バルトークの44の2重奏曲より、モスキートダンス。お洒落なアンコール。
お二人の仲の良さと、互いに切磋琢磨して一つの音楽を作りあげて行く姿勢を間近で感じる事のできた、幸せな1時間でした♫
★銀座でちょっとクラシック、5周年記念と7月2回のコンサートを無事に終わり、しばらくおやすみさせていただきます。
再会を楽しみに。オールボワール♫
 


 
Program
モーツァルト:ヴァイオリンとヴィオラのための二重奏曲 第2番 変ロ長調 K.424
Mozart : Sonata in G, K.423 for Violin and Viola
バルトーク:44の二重奏曲より抜粋
Bartok : 44 Duets for Two Violins
マルティヌー:ヴァイオリンとヴィオラのための二重奏曲 第1番「3つのマドリガル」H.313
Duo for violin and viola No.1 H313


毛利文香 プロフィール
2012年、第8回ソウル国際音楽コンクールにて、日本人として初めて、最年少で優勝。2015年、第54回パガニーニ国際ヴァイオリンコンクールにて第2位、エリザベート王妃国際音楽コンクール2015にて第6位入賞。これまでに、川崎市アゼリア輝賞、横浜文化賞文化・芸術奨励賞、京都・青山音楽賞新人賞、ホテルオークラ音楽賞を受賞。
ソリストとして、神奈川フィル、東京フィル、東京シティフィル、東京響、群馬響、大阪響、韓国響、ベルギー国立管、ブリュッセルフィル、クレメラータ・バルティカなど、国内外のオーケストラと共演を重ねるほか、サー・アンドラーシュ・シフ、アブデル・ラーマン・エル=バシャ、タベア・ツィンマーマン、堤剛、今井信子、伊藤恵などの著名なアーティストとの共演も数多い。2016年3月には、紀尾井ホールにてデビュー・リサイタルを行った。
ヴァイオリンを田尻かをり、水野佐知香、原田幸一郎の各氏に師事。桐朋学園大学音楽学部ソリストディプロマコース、及び洗足学園音楽大学アンサンブルアカデミー修了。慶應義塾大学文学部卒業。現在、ドイツ・クロンベルクアカデミーに留学し、ミハエラ・マーティン氏に師事している。
 
田原綾子 プロフィール
神奈川県出身。

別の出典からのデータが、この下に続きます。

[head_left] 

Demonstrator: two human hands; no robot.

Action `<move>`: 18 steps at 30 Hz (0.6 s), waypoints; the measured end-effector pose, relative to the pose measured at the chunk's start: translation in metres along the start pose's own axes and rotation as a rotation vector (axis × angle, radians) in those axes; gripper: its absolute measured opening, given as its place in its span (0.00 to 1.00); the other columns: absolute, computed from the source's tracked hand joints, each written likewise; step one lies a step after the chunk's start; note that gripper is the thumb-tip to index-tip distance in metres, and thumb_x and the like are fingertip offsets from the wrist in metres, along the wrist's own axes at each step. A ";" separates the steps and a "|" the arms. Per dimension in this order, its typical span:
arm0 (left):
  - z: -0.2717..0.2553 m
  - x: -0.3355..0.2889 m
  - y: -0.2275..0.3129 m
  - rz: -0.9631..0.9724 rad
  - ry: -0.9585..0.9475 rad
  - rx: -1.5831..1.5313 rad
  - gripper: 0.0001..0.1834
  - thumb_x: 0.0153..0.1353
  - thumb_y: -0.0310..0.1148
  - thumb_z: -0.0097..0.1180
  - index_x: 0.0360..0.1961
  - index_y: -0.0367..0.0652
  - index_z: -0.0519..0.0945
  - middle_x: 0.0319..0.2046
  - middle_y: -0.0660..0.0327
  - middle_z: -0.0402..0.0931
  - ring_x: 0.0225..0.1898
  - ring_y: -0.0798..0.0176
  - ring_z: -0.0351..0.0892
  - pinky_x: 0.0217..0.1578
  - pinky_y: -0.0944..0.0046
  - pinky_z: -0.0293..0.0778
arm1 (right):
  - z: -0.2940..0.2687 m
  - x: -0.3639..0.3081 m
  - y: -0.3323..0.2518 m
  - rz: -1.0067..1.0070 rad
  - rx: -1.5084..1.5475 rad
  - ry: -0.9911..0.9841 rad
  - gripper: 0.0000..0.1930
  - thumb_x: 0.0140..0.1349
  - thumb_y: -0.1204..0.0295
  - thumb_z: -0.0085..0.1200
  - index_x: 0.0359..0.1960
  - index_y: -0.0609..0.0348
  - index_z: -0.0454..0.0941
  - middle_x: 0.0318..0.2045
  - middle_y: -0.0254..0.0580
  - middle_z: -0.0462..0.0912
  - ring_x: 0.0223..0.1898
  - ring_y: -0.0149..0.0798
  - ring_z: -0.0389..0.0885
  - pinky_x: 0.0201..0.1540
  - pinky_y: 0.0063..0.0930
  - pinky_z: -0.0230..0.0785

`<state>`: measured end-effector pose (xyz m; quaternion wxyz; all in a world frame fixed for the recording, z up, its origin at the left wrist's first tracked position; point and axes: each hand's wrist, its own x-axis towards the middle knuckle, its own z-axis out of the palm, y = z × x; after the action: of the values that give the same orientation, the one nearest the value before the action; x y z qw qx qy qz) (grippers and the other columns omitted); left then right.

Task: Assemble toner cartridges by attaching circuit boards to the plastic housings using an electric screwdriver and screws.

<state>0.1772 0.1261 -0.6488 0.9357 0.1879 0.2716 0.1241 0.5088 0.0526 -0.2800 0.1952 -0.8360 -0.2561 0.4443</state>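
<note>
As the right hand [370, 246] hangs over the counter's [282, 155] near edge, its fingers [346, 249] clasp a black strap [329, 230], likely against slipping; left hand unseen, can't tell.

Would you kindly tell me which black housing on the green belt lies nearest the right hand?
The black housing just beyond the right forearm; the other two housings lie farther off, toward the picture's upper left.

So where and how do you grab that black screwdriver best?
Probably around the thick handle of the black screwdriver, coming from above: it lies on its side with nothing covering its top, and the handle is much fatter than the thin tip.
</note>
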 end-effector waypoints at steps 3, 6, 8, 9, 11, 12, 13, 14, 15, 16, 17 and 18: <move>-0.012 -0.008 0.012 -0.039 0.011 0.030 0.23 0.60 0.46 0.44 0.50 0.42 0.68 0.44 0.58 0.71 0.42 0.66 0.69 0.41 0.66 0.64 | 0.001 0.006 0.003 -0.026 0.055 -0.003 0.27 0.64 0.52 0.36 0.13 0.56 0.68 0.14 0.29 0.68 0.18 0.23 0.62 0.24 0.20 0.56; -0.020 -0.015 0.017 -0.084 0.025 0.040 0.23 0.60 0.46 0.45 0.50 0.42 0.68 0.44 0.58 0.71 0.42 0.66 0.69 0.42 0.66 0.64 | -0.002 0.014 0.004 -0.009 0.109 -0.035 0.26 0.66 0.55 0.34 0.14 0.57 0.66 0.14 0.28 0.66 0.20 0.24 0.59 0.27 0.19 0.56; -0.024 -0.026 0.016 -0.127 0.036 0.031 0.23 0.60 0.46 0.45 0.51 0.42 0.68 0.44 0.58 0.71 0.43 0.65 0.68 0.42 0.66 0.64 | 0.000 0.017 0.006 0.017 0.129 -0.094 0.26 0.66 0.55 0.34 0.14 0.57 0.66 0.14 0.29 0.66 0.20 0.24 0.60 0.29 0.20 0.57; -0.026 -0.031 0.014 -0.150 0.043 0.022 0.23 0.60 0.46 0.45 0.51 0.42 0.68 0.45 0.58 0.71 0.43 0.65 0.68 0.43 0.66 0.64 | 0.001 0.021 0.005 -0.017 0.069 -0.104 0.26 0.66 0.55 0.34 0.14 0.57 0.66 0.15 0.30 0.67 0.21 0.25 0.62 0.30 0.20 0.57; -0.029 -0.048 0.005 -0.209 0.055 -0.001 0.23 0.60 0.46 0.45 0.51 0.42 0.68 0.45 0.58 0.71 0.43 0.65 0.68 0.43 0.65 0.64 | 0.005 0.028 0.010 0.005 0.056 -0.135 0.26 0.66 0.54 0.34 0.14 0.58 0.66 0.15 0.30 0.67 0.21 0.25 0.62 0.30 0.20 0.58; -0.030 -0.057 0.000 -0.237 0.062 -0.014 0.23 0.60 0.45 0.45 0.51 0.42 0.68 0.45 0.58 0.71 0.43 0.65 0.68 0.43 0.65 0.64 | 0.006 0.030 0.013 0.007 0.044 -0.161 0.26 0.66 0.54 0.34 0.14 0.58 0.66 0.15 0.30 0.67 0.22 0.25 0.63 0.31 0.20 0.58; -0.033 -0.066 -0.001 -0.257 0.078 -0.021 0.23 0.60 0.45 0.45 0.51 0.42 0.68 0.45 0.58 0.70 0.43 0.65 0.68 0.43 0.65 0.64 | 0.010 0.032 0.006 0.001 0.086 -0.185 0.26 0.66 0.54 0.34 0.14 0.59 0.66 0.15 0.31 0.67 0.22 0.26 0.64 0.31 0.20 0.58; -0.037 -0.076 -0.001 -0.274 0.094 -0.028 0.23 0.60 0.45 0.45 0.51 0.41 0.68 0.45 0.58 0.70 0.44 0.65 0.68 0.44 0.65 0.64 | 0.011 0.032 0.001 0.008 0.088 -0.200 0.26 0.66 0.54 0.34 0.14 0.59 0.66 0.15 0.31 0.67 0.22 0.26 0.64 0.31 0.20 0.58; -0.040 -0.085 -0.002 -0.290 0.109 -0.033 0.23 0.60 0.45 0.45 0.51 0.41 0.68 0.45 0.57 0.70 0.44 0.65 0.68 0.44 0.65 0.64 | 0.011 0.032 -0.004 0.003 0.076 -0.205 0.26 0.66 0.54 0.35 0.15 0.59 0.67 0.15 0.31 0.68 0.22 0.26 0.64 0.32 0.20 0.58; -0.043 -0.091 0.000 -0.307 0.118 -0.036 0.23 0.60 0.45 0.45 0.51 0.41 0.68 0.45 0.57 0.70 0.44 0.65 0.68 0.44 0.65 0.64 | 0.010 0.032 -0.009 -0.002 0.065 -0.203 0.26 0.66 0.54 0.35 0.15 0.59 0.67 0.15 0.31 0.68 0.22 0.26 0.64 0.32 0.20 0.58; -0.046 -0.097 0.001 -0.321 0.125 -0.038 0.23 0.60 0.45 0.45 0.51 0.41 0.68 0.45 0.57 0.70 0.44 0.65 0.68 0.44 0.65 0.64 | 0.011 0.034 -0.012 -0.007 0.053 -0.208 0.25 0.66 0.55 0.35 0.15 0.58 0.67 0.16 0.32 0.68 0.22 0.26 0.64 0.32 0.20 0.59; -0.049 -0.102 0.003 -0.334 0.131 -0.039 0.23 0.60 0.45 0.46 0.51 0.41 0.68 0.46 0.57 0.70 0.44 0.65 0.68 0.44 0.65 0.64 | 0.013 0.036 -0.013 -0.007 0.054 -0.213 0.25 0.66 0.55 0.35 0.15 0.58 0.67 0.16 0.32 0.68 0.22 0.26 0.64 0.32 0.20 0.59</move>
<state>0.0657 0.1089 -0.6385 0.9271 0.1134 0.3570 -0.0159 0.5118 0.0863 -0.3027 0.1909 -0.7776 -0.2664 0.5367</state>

第11回東京音楽コンクール弦楽部門第1位及び聴衆賞、第9回ルーマニア国際音楽コンクール全部門グランプリを受賞。読売日本交響楽団、東京交響楽団、東京フィルハーモニー管弦楽団等と共演の他、室内楽奏者としても幅広く活動中。これまでに藤原浜雄、岡田伸夫の各氏に師事。現在はパリ・エコールノルマル音楽院にて、ブルーノ・パスキエ氏から指導を受けている。桐朋学園大学院大学特待生。2015年度宗次エンジェル基金奨学生、第47回江副記念財団奨学生。サントリー芸術財団よりPaolo Antonio Testoreを貸与されている。